In short, this is not a stoner’s dream. Instead, it’s a reminder that FDA’s science-based drug approval process, complete with clinical trials in people and proof that a drug can be manufactured and packaged with consistent purity and levels of its active ingredient – is still open for business.

Meanwhile, for those who want to get their hands on marijuana without getting FDA’s blessing, there’s a legal storm a-raging. Quite apart from FDA’s establishment-style approach to clearing new drugs for specific medical uses, the realm of marijuana continues to present a direct and dramatic conflict between state and federal laws.
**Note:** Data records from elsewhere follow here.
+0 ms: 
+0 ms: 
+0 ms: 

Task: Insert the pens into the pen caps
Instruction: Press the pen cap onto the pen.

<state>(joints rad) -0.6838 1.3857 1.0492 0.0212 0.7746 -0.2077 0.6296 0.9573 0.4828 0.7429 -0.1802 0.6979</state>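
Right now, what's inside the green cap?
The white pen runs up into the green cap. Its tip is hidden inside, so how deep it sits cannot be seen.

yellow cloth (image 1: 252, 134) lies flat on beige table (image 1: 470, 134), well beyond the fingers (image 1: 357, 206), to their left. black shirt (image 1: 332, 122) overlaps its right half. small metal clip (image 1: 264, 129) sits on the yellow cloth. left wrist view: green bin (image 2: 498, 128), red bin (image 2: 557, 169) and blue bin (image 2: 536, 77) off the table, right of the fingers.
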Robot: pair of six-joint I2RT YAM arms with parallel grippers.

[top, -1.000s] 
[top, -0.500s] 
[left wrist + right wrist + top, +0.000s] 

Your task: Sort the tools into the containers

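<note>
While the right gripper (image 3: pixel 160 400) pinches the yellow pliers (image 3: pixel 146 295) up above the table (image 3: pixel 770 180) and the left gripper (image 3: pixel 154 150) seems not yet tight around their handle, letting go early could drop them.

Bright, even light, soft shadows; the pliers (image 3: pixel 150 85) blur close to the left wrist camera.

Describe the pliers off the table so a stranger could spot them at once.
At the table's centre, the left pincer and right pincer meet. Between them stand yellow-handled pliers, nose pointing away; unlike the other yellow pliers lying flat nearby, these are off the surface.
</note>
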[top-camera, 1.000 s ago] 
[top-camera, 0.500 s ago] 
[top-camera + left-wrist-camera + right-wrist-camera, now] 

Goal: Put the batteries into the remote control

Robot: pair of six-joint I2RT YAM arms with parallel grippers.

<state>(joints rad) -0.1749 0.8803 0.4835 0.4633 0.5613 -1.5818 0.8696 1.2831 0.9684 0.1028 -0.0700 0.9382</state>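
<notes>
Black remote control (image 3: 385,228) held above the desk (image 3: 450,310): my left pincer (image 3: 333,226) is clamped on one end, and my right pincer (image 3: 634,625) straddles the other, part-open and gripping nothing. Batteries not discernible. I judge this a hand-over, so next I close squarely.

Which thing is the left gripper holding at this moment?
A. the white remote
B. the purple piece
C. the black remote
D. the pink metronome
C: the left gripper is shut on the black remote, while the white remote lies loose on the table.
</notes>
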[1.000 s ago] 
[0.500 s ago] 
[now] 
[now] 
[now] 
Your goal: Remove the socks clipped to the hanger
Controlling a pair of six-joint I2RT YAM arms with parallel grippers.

Individual states are increasingly making lawful the possession and use of cannabis -- sometimes for medically prescribed therapeutic purposes, sometimes just recreationally – and packagers are helping fuel a range of creative new approaches for this unique and booming new retail realm. But national law still makes marijuana not merely gently illegal, but seriously so. Under federal law, it’s a “Schedule I” drug. What’s a Schedule I drug? Well, it’s a drug “with no currently accepted medical use and a high potential for abuse,” say the feds, and Schedule I includes, for example, heroin, LSD and ecstasy, along with marijuana. And, to top it off, the new Trump administration has even said, in contrast to an Obama administration policy, that you can’t assume anymore that the feds will refrain from enforcing their laws just because a state has made the stuff legal.

FDA will probably continue to evaluate new cannabis-derived drugs one by one, but in the long term, Congress is going to have to figure out how to resolve that conflict.